WORK INSTRUCTIONS:
Below are the records; count the lines that include the string "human" and give only that number.

Items from a dataset:

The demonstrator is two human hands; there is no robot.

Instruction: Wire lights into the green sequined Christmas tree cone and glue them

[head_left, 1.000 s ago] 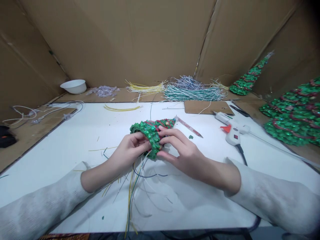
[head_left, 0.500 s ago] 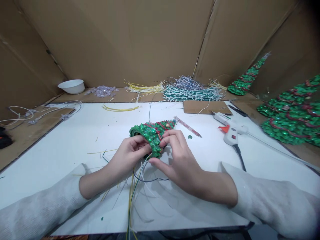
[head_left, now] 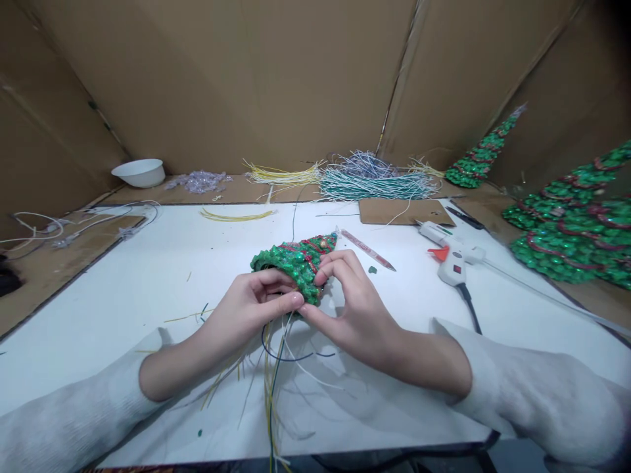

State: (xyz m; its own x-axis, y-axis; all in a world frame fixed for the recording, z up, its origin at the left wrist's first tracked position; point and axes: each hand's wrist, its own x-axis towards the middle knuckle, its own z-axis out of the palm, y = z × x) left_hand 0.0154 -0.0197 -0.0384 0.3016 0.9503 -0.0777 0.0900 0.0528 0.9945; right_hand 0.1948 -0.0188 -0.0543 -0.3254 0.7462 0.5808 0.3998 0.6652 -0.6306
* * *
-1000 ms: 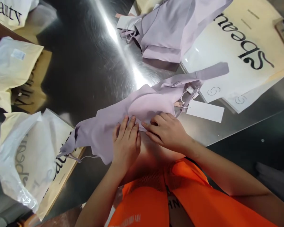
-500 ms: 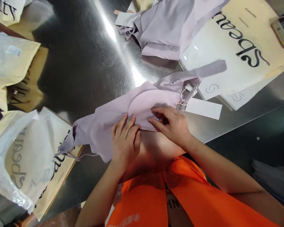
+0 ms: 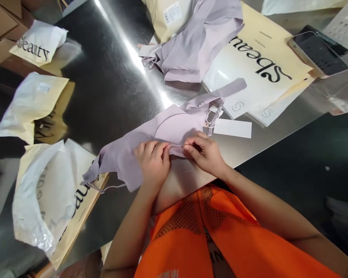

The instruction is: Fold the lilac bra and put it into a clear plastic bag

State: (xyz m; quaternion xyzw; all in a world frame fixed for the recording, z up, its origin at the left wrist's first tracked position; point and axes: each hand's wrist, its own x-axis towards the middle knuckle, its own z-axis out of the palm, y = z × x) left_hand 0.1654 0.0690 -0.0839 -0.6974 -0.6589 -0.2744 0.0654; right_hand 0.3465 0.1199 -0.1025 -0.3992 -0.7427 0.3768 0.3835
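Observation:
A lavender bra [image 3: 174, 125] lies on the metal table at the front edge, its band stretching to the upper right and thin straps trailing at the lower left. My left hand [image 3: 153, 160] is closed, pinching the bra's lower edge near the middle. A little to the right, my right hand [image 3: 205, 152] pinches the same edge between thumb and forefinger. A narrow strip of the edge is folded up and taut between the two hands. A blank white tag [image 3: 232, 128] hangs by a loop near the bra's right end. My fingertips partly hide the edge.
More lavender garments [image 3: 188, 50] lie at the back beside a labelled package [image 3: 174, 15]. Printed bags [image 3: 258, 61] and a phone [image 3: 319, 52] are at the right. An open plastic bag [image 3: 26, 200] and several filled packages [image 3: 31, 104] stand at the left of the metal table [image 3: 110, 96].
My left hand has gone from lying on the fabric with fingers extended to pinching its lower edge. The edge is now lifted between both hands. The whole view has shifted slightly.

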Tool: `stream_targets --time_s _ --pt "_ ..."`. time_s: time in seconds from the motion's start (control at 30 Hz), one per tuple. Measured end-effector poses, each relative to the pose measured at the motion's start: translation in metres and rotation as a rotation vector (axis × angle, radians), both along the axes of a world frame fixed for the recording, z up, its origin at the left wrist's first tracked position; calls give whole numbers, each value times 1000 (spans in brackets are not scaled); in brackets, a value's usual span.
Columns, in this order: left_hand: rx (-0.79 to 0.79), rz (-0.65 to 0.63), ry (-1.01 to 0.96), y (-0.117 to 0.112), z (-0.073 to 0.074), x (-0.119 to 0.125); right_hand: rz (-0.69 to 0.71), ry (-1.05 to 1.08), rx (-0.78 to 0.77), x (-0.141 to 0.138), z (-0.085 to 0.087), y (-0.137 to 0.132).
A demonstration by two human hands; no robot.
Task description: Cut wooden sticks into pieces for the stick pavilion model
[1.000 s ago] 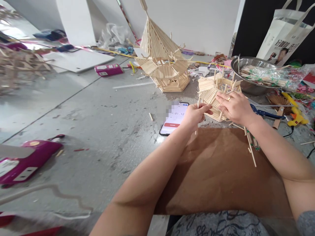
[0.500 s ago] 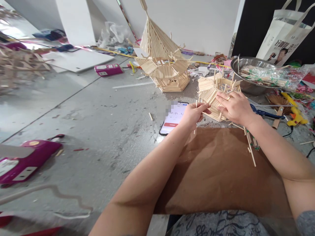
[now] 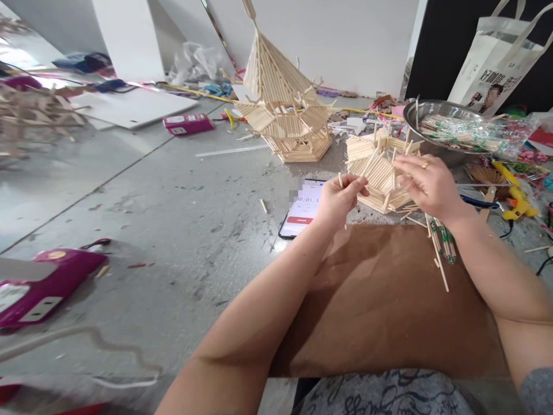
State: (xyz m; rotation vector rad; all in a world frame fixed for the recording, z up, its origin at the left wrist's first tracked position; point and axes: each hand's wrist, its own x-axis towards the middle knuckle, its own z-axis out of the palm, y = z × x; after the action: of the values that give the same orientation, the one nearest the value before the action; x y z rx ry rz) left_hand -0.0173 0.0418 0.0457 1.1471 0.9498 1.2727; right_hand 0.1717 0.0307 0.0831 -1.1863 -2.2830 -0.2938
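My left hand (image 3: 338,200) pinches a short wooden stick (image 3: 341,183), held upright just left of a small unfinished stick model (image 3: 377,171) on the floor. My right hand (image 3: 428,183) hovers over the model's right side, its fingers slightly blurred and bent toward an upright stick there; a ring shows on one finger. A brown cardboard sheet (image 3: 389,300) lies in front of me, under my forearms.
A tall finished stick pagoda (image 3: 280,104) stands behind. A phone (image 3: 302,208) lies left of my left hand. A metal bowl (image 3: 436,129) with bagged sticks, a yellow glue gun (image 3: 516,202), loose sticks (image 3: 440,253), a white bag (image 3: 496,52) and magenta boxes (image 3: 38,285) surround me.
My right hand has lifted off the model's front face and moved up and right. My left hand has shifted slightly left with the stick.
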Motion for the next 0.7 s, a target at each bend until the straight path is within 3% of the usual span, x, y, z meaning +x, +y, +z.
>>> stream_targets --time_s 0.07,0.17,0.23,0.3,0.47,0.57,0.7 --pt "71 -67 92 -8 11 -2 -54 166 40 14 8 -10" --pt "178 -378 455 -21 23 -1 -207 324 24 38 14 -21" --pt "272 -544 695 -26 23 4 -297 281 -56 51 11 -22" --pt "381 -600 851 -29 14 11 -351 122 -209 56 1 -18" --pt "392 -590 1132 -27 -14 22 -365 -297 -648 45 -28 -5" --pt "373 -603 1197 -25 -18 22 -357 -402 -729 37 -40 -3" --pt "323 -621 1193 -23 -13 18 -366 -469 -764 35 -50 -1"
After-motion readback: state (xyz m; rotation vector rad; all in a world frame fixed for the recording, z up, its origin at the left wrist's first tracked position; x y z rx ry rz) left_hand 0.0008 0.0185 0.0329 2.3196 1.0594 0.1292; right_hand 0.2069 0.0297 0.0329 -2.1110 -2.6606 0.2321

REPLY:
2